[Data excerpt]:
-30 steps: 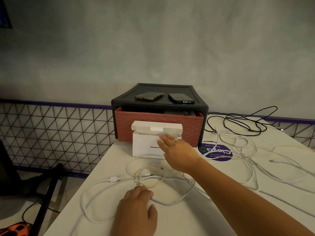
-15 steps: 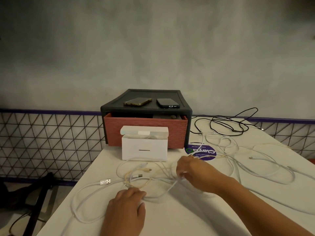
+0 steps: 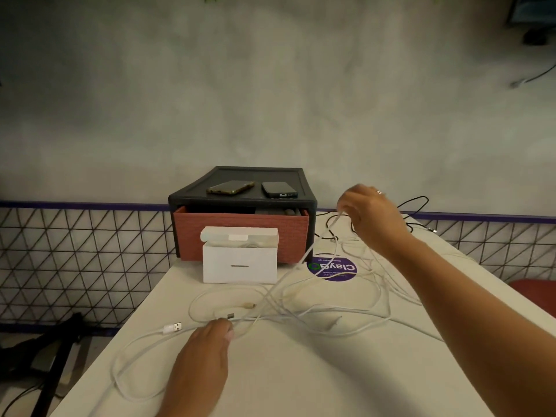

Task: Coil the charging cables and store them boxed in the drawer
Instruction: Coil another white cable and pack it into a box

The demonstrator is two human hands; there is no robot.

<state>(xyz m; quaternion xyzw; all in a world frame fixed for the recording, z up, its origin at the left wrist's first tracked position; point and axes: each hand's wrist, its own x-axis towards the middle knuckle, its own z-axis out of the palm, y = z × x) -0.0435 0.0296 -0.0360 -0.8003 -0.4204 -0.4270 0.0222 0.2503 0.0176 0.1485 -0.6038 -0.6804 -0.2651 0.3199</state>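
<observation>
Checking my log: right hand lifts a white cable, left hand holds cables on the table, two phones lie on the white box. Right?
Not quite: the head view shows the phones on the drawer unit, behind the box. The rest stands.

The drawer unit [image 3: 240, 174] stood at the far end of the surface [image 3: 301, 371], its drawer [image 3: 192, 233] pulled partly out toward me. Two phones lay side by side on the unit's top, one phone [image 3: 230, 187] to the left, the other phone [image 3: 279, 189] to its right. The box [image 3: 239, 266] sat on the surface just before the drawer front. A sticker [image 3: 334, 267] lay right of the box. The cables [image 3: 331, 314] sprawled across the middle and right of the surface, nearer me than the box. My left hand [image 3: 204, 350] held them at the near side, a plug [image 3: 173, 327] just left of it. My right hand [image 3: 373, 215] pinched one strand up in the air, right of the unit. A further cable [image 3: 418, 203] lay behind that hand.
</observation>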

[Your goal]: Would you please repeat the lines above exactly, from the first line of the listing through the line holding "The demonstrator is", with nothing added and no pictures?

[Response below]:
-30 steps: 
-15 steps: 
+0 steps: 

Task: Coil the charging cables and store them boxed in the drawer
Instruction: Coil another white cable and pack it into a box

The demonstrator is two human hands; there is no robot.

No additional output is required.